TASK BRIEF:
Exactly the lines from the beginning of the material to the line with "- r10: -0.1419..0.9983" are to be repeated, both ends included.

DATASET SECTION:
·····

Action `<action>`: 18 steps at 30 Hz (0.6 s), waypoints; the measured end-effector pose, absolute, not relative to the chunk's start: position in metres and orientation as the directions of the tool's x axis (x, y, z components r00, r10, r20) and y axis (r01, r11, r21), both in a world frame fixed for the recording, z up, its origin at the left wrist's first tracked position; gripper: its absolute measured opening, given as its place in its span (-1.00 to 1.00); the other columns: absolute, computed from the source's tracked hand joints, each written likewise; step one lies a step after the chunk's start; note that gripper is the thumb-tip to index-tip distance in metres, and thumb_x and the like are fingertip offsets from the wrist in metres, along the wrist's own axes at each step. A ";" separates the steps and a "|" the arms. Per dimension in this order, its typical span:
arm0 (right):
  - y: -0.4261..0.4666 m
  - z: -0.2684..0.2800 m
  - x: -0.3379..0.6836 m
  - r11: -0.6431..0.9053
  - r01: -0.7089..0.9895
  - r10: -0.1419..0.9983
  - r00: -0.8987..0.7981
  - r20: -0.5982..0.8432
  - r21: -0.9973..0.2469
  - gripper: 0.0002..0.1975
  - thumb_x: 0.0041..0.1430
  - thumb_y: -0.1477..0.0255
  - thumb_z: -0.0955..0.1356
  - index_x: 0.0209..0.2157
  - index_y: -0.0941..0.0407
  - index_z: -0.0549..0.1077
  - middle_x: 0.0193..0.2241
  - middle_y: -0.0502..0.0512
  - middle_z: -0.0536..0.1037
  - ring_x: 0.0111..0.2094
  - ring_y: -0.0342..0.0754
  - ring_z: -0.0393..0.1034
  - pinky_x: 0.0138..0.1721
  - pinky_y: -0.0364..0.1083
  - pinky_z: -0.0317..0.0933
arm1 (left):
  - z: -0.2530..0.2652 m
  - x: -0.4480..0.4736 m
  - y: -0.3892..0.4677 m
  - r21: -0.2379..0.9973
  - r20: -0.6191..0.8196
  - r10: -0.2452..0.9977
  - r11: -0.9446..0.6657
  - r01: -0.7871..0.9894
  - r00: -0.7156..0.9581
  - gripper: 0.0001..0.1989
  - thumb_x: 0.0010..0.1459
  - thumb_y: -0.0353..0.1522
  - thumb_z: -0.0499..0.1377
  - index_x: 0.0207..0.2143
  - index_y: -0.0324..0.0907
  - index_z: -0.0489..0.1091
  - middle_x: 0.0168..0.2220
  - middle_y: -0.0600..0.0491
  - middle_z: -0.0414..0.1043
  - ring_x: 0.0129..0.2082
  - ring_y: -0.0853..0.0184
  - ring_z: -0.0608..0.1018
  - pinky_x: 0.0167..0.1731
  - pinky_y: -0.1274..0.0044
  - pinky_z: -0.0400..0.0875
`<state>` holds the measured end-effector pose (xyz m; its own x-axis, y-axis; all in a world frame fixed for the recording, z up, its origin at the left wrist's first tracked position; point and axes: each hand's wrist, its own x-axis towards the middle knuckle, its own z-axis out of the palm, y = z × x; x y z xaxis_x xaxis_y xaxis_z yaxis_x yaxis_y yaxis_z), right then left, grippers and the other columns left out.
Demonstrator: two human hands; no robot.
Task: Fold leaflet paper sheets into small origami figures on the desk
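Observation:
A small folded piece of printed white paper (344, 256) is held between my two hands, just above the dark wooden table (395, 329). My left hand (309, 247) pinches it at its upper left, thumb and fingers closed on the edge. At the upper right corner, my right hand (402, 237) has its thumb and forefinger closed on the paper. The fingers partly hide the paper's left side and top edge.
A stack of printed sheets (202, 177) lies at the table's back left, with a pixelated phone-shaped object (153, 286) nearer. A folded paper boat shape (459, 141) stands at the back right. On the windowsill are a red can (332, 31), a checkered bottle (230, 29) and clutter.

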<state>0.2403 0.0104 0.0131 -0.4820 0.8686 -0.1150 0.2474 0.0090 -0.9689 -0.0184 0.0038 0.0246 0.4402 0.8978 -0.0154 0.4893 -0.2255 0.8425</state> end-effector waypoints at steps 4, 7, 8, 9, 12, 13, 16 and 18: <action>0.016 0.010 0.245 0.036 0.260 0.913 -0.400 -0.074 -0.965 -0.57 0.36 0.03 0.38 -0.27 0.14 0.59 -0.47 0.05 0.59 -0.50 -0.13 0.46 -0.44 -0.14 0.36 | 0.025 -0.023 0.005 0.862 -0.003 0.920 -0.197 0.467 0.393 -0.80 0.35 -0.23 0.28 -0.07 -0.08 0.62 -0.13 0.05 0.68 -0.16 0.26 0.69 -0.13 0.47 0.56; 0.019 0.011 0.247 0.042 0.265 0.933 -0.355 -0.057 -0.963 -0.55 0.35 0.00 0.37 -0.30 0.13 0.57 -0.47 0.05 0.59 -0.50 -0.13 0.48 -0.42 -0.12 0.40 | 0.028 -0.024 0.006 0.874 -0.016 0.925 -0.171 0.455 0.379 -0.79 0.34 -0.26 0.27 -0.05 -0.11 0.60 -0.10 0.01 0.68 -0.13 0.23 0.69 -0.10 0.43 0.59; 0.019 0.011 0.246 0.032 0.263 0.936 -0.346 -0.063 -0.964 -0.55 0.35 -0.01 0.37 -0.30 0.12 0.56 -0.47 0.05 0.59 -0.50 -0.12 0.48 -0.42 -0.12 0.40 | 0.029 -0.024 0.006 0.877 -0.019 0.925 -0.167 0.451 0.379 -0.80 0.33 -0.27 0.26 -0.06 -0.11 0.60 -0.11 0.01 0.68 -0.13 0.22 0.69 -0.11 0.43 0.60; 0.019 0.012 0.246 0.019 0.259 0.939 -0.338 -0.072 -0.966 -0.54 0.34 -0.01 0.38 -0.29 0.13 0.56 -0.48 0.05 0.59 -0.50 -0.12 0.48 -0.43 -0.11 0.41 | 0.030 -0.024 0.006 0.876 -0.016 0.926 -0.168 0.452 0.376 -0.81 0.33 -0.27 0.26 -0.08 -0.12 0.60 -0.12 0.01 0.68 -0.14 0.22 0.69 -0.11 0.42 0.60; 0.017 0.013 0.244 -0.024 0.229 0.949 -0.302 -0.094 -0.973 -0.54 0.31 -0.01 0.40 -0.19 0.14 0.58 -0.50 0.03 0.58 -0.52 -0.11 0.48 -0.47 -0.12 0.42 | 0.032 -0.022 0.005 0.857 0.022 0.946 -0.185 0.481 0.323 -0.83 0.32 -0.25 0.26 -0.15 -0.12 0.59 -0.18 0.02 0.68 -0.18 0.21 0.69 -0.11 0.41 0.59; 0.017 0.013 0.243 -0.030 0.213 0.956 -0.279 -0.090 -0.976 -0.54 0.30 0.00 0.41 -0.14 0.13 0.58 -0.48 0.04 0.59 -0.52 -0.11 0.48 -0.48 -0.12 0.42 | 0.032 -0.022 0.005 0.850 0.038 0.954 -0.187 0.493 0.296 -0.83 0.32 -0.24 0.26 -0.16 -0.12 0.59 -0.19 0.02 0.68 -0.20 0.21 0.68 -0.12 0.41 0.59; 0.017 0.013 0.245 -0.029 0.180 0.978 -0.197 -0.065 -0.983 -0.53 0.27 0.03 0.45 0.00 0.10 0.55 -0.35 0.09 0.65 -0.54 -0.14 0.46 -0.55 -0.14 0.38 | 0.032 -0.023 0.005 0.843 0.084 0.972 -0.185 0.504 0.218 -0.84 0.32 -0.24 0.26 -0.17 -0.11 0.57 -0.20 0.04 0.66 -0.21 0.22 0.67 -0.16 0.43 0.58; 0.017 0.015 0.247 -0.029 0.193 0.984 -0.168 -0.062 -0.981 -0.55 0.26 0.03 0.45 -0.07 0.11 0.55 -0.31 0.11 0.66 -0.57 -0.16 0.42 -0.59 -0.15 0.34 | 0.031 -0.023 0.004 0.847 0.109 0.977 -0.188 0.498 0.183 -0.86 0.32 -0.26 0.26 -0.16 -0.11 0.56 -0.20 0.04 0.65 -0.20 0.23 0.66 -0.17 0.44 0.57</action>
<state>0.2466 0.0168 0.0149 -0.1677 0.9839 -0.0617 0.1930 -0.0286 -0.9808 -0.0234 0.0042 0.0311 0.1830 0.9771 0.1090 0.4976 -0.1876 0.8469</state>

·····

RESPONSE AREA:
Action `<action>`: 18 steps at 30 Hz (0.6 s), waypoints; the measured end-effector pose, absolute, not relative to the chunk's start: position in metres and orientation as the directions of the tool's x axis (x, y, z components r00, r10, r20) and y axis (r01, r11, r21), both in a world frame fixed for the recording, z up, its origin at the left wrist's first tracked position; gripper: its absolute measured opening, given as its place in its span (-1.00 to 1.00); the other columns: absolute, computed from the source's tracked hand joints, each written likewise; step one lies a step after the chunk's start; note that gripper is the thumb-tip to index-tip distance in metres, and thumb_x and the like are fingertip offsets from the wrist in metres, along the wrist's own axes at each step. A ";" separates the steps and a "|" the arms. Per dimension in this order, its typical span:
arm0 (right):
  - y: -0.4261..0.4666 m
  - z: -0.2684..0.2800 m
  - x: -0.3379..0.6836 m
  - r11: -0.6431..0.9053
  - r01: -0.7089..0.9895
  - r10: -0.1419..0.9983

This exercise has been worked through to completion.